Denis J. Hickey takes a look at the inexpensive paperbacks which championed adventurers in the Wild West and were read by millions …
Erastus flavel Beadle is the man we have to thank for the dime novel series that led to thousands of imitations over thirty years.
Beadle was attracted to the idea of a sequence on Wild West characters, real or imaginary, when his earlier ten-cent songbooks proved successful. But even he was surprised by public reaction to the new series: between 1860-65 total sales were almost five million copies.
The astute Beadle realised that in order to attract and maintain a mass readership one must offer a standardised product and, with his editor, Orville J. Victor, and a pool of writers, they perfected a formula of imaginative characters that readers would avidly follow.
The idea was not strictly an original one, being borrowed from a successful series of adventure tales that had been published in Boston from 1844 by Maturin Ballou and Frederick Gleason.
Beadle assembled a group of writers that could complete a novel over a couple of days. His most prolific writer, Colonel Prentiss Ingraham (1843-1904), wrote over six hundred of the novels and is said to have written a complete thirty-thousand novelette in twenty-four hours! Malaeska, the Indian Wife of the White Hunter by Ann S. Stephens was the first of the dime novels (pictured above).
It sold over 65,000 copies following its June 9, 1860 appearance and ran to over 320 issues to the 1920s.

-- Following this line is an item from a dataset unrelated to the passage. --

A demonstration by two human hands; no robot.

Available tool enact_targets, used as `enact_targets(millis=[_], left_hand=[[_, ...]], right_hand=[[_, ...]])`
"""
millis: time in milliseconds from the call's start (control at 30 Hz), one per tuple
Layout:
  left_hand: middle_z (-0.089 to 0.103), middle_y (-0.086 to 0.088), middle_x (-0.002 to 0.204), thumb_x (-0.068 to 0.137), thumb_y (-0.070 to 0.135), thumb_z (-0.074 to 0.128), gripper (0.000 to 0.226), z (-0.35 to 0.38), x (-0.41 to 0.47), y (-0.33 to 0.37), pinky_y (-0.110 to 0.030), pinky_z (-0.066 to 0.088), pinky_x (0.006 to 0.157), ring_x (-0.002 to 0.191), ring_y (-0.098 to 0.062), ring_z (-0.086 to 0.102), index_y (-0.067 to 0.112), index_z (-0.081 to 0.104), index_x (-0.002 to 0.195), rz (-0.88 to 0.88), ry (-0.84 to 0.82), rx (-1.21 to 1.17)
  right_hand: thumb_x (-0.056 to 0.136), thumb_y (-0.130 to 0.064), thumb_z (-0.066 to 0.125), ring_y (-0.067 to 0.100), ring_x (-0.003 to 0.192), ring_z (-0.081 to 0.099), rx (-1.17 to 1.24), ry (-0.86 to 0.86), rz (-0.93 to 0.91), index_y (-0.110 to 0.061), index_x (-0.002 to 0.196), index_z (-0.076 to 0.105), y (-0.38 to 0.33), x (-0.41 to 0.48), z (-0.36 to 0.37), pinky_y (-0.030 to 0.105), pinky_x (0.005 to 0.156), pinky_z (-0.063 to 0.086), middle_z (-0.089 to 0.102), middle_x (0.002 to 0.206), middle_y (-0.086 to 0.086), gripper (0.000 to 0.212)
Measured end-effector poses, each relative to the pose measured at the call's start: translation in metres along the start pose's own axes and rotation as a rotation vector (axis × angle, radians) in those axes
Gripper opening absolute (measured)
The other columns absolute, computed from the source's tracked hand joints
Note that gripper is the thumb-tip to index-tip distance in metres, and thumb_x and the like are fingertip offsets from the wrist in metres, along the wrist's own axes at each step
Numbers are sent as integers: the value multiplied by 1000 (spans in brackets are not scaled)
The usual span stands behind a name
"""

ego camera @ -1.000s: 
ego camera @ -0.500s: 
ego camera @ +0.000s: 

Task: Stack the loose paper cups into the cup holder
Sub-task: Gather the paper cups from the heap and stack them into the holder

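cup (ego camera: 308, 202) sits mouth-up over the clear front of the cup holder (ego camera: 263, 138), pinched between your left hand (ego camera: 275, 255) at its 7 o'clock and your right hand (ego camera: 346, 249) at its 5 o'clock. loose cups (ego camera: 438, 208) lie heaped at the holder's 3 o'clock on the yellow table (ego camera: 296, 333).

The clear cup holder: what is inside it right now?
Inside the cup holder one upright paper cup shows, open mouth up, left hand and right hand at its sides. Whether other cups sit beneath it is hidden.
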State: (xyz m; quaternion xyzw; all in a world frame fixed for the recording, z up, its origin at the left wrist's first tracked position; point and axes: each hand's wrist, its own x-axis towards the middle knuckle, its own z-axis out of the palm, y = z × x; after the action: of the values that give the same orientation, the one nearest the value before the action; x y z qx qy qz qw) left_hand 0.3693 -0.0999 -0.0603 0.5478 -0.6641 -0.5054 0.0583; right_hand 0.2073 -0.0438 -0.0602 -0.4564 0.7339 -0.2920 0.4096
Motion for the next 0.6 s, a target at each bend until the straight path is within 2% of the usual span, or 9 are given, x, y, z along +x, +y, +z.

Beadle ultimately became a millionaire, retiring to his Cooperstown, New York, estate where he died in 1894.
The term ‘Dime Novel’ is a misnomer as there was a slight variation in price depending on a particular publisher and length of novel. The earlier Dime editions were issued with a plain cover but issue no. 29 had a woodblock print.
Reader-interest was maintained through the novels being short, rarely in excess of thirty thousand words of some 100 pages.